Newsletter BETTANE+DESSEAUVE 21.5.19
Un grand personnage de Bordeaux vient de quitter notre monde : André Lurton, propriétaire des châteaux bordelais Couhins-Lurton, La Louvière, Bonnet, Cruzeau, Rochemorin, Barbe-Blanche, Coucheroy, Guibon, Quantin, nous a quittés à l’âge de 94 ans.
Cet empereur des vignes qui totalisait dans son portefeuille de crus 630 hectares, dont plus du tiers dans la seule appellation Pessac-Léognan était depuis les années 50 celui qui avait fait de son nom de famille, Lurton, une incontournable signature du vin de Bordeaux.
C’était son grand-père, Léonce Recapet qui, en s’installant au Château Bonnet, au cœur de l’Entre-deux-mers, lui avait transmis cette passion dévorante pour la vigne. Il n’a pas été le seul de cette dynastie à devenir vigneron : son frère Lucien a transmis à ses dix enfants un patrimoine non moins conséquent de crus prestigieux. Avec son autre frère Dominique, père de Pierre Lurton, aujourd’hui président de Château Yquem et de Château Cheval Blanc, il a mené longtemps une propriété en commun, Clos-Fourtet, où Pierre a fait ses premières armes. André Lurton a eu sept enfants dont quatre sont devenus vignerons.
Dès les années cinquante, lorsqu’il reprend la propriété familiale de Château Bonnet, André Lurton s’engage tout entier dans les combats d’un monde viticole d’abord à reconstruire, puis à moderniser, enfin à raffiner. Formé par le syndicalisme agricole et l’engagement citoyen — il accumule les fonctions à la Chambre d’Agriculture, dans de nombreux syndicats viticoles dont ceux de l’Entre-deux-Mers et de Pessac-Léognan, et celle de maire de sa commune natale de Grézillac –, il n’avait pourtant rien du notable bourgeois. L’homme était né combattant et il allait construire l’ensemble de sa longue vie comme un combattant. D’abord pour créer cette immense entreprise, à partir de presque rien, Château Bonnet, dont il avait hérité en 1953 et presque entièrement détruit par le gel trois ans plus tard.
La Louvière (avant et après restauration par ses soins)

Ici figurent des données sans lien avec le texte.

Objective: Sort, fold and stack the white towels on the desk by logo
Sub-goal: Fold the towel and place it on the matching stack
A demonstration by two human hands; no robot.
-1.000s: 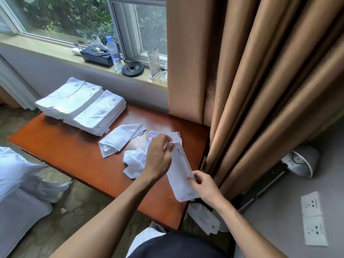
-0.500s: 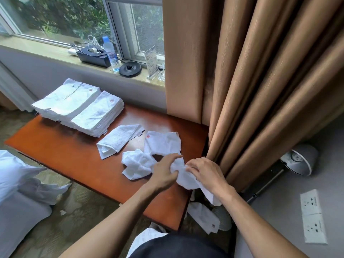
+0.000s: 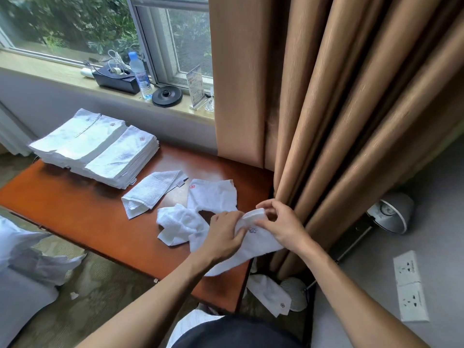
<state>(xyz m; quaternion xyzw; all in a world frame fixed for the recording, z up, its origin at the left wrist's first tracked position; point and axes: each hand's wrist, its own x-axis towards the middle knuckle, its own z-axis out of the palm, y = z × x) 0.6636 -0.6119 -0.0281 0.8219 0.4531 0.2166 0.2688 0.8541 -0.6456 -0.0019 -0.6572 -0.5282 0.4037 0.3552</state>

et Couhins-Lurton, deux splendides crus, ont couronné l’œuvre de ce bâtisseur. Ensuite en ne cessant, avec une volonté de fer, de tracer la route des appellations d’origine contrôlée, lui qui savait bien la fragilité du travail des vignerons. Après l’Entre-deux-mers, qu’il contribua à permettre d’affronter les bouleversements du marché des vins de Bordeaux dans le dernier tiers du XXème siècle, sa bataille homérique a été la reconnaissance de l’appellation Pessac-Léognan, séparée définitivement des graves en 1987. Il présidera le syndicat de l’appellation jusqu’en 2005.
Si quatre de ses sept enfants sont devenus vignerons, un seul, Christine Bazin de Caix, travaille aujourd’hui dans l’entreprise familiale. Jacques, raffiné winemaker, et François, bouillant vigneron-entrepreneur, ont mené à leur tour une aventure viticole respective.
À ses enfants et à toute sa famille, aux équipes des vignobles André Lurton, nous nous joignons à l’équipe de Bettane+Desseauve tout entière pour présenter nos sincères condoléances.